Actuellement au cinéma

© Universal Pictures

Chaque décennie environ, Hollywood se réinvente par ses acteurs stars. Sang neuf, les nouvelles têtes d’affiches servent autant à remplir les salles qu’à recevoir des prix en arborant fièrement les vêtements d’une marque de luxe.
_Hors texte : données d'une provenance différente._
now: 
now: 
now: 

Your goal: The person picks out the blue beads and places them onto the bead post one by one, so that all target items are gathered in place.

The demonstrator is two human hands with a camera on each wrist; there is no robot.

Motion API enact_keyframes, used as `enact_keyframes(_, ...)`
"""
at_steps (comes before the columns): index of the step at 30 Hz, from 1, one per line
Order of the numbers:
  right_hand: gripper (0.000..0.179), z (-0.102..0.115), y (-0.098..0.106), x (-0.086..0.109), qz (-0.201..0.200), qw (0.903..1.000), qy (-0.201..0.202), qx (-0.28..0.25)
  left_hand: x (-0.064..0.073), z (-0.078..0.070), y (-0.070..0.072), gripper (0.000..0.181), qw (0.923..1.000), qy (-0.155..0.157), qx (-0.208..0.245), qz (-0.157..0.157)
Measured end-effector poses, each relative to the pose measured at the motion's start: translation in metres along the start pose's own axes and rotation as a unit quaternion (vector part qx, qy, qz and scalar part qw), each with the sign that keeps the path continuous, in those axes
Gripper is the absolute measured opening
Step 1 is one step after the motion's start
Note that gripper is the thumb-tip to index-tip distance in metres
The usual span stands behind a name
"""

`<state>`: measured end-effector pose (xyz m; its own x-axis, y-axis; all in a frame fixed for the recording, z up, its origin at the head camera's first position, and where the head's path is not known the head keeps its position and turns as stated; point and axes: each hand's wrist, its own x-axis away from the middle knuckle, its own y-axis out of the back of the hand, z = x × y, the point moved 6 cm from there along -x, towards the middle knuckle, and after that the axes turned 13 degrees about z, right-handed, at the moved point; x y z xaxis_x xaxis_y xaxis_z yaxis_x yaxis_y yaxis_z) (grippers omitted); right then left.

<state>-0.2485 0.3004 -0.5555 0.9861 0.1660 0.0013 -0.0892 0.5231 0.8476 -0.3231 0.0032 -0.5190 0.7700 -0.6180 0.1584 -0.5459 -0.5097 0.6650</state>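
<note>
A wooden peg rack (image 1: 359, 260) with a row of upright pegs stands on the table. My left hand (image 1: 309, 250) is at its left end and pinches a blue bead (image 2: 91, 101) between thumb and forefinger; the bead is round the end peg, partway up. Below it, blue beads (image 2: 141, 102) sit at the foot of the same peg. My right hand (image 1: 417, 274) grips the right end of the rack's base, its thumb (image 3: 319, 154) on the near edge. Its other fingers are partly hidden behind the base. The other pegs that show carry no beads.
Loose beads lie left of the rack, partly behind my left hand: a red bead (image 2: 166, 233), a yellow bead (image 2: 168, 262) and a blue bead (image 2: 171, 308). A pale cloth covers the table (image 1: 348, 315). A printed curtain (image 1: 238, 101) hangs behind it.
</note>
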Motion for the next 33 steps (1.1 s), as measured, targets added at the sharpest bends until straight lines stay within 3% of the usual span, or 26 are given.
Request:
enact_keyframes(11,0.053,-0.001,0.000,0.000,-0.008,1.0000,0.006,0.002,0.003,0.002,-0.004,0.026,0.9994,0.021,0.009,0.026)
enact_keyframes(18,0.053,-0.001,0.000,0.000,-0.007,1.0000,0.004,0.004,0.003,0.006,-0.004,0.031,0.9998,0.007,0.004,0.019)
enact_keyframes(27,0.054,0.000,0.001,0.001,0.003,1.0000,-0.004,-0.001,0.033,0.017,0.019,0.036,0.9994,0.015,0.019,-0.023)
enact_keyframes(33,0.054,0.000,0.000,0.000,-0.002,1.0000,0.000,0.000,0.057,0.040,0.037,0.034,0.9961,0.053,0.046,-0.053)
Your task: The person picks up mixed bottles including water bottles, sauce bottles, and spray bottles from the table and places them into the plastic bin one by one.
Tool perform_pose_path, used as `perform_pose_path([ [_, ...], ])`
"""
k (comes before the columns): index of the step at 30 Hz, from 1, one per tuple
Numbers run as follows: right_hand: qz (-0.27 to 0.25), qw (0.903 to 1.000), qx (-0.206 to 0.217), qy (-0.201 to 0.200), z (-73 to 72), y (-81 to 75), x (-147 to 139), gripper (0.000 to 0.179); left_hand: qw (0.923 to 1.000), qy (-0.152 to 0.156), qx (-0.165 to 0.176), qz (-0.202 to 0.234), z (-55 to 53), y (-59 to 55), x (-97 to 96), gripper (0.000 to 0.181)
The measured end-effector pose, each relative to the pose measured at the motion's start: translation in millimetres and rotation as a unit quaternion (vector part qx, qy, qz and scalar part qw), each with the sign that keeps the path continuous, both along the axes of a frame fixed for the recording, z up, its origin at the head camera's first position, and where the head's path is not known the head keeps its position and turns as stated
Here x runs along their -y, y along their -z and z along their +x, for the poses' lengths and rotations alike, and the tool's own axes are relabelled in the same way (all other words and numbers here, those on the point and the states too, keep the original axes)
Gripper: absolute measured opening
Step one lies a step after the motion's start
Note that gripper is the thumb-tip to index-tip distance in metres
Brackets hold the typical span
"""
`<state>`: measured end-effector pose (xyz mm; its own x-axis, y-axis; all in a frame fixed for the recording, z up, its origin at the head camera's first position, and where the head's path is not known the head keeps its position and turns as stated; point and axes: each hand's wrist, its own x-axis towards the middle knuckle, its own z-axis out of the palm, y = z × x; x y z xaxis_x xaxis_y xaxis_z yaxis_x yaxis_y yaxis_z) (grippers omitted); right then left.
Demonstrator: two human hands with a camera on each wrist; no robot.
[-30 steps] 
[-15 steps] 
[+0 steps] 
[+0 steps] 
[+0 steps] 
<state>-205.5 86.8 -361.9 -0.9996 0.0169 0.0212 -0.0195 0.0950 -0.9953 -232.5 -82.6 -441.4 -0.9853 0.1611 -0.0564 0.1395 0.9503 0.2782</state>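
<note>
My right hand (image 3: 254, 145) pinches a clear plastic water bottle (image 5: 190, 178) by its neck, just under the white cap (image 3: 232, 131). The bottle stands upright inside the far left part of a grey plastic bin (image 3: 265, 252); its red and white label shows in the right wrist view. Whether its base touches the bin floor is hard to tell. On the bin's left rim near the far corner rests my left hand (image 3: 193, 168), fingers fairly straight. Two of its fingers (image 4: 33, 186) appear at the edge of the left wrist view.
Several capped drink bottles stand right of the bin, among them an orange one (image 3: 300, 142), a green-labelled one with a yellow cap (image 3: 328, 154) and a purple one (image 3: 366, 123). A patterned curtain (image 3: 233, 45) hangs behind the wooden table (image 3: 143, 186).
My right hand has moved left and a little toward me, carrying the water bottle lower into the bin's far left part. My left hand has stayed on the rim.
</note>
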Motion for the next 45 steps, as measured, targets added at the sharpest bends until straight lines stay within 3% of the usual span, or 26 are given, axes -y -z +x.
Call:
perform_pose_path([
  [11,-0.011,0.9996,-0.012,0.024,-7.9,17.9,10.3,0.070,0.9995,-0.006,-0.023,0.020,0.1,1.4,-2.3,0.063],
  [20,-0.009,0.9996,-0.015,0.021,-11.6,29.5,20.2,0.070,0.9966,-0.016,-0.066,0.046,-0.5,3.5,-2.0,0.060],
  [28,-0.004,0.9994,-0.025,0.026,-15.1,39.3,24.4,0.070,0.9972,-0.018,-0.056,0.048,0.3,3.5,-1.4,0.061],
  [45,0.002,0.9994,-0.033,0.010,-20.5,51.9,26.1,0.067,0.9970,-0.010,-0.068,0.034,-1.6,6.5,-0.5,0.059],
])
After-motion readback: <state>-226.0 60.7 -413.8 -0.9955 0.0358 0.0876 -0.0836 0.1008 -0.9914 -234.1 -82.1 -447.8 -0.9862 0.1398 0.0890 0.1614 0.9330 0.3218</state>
Josh O’Connor et Paul Mescal, les deux stars qui nous intéressent ici, sont arrivés au bon moment. Propulsés tous deux du petit au grand écran, ils portent de rôle en rôle, de modestes en grandes productions, une image de marque. Celle d’une masculinité fragile, d’un corps rocailleux et athlétique mais cachant fissures et blessures en tout genre. Du rôle le plus réussi, The Mastermind, en passant par le pire, Hamnet, leurs visages inondent les rues, les gares et les téléphones. Leur confrontation était alors tout attendue. Confrontation ? Non, plutôt leur fusion, le frôlement de leurs deux images. Car ici, dans Le son des souvenirs, la confrontation s’évite. Hors de question de créer une guerre d’ego à la Belmondo-Delon, Stallone-Lundgren, ou, son autre variante, Stallone-Russell. L’un chante (Paul Mescal), l’autre compose (Josh O’Connor). Ils se rencontrent à l’aube de la Première Guerre mondiale sur les bancs de l’école de musique et, très rapidement, débute une passion intermittente et interrompue par les affres de l’Histoire.